Ada 2012: A New Language for Safe and Secure Software (2012) - shepardrtc
http://cotsjournalonline.com/articles/view/102810
======
jmilkbal
These articles give the worst impression of Ada possible. It's not the it's a
specialized language for the military, but a language created to cleanup the
DoD's software nightmare of the 70s, which is not unlike the software
nightmares of today. It just happens that they had a pretty good grasp, even
at that time, of what helps make good software easier to write, large software
projects easier to manage and maintain, and strong ideas about how much a
language should intervene if the programmer is doing things that look pretty
dumb.

Ada has a neat OO system (not like the Javas or C++s), built-in state-of-the-
art tasking (since 1983!), ranged types (one of the things I can hardly bare
to live without), but also simple things like switches that aren't useless and
just a general appreciation for what a discrete type can allow you to do. It
has generics, too, though I know they've been proven irrelevant by newer
languages. Have you seen that new Java 8 date time stuff? It's playing catch
up to Ada.
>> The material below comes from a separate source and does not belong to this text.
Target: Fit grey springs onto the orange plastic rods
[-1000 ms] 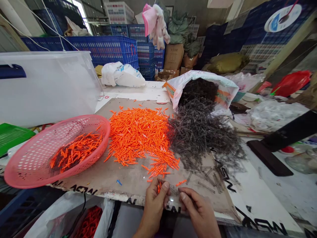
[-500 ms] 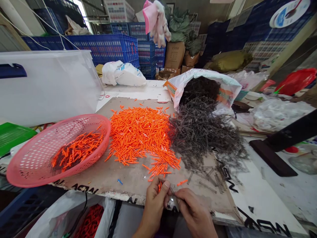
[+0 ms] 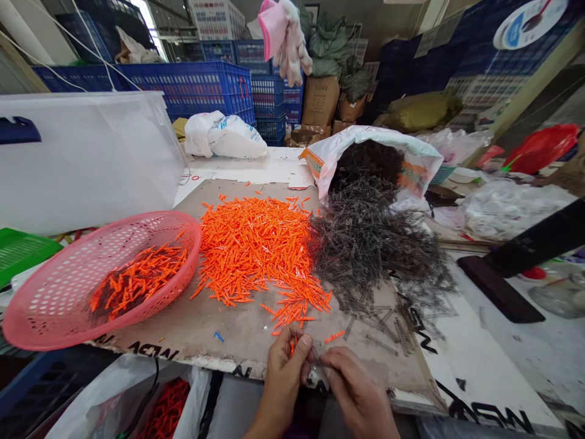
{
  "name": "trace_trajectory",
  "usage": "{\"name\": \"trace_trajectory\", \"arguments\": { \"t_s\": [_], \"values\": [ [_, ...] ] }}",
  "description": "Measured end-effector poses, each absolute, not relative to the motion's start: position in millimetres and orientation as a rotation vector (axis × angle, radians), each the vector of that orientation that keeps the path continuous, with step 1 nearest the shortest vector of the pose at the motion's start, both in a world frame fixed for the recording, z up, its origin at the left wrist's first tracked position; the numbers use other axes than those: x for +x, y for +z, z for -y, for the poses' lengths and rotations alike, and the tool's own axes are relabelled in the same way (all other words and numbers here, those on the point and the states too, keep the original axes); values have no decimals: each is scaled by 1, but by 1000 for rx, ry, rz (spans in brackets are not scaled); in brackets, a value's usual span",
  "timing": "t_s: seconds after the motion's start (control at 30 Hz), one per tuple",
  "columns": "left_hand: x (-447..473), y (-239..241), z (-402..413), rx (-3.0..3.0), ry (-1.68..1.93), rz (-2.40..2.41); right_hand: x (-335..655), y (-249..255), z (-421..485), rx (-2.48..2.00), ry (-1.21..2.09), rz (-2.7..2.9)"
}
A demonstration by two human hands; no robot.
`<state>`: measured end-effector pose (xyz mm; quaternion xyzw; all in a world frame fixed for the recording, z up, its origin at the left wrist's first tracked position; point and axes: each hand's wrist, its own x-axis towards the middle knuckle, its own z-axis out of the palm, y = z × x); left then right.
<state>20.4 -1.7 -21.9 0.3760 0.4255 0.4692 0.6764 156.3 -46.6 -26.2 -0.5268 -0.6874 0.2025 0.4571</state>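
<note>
**Orange pin [image 3: 292, 347] pinched in left hand [image 3: 281, 372], just in front of the orange pile [image 3: 256, 250]**

Pink basket [image 3: 59, 299] sits just left of the pile, part-filled with the same orange pieces. Left hand is at the pile's near edge, thumb and fingers closed on one pin. Right hand [image 3: 356, 390] is in front of the pile's right end, fingertips closed on what looks like a thin grey spring [image 3: 316, 355]; too small to be sure. Spring heap [image 3: 370, 244] butts against the pile's right side, spilling from a white sack [image 3: 365, 143] behind it.

Risks, as judged: both parts are tiny and held past the front lip of the cardboard [image 3: 183, 329] under the pile, so a slipped pinch likely drops them off. The heaps touch, so pins and springs can mix. Springs tangle and may lift in clumps.
</note>
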Motion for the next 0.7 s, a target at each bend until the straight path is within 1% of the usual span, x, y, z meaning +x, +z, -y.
{"name": "trace_trajectory", "arguments": {
  "t_s": [0.17,0.37,0.5,0.7],
  "values": [
    [20,-20,2,847,1038,-974,155,-43,53,-1491,559,1470],
    [20,-22,2,842,1028,-975,154,-42,51,-1506,629,1409],
    [20,-19,2,819,1033,-970,152,-34,46,-1486,573,1430],
    [21,-14,3,798,1050,-965,151,-32,41,-1432,449,1604]
  ]
}}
Ada's numerics are, hands down, the best facilities of any
mainstream language.

Most importantly, it's probably already available for your Linux distribution
because it's a part of the GNU Compiler Collection, which means that it's on
the commercial OS you've settled for, as well.

An out of print book that I always recommend to those who are interested in
playing with Ada is John English's "The Craft of Object-Oriented Programming".
Enjoy.

[http://www.adaic.org/resources/add_content/docs/craft/html/c...](http://www.adaic.org/resources/add_content/docs/craft/html/contents.htm)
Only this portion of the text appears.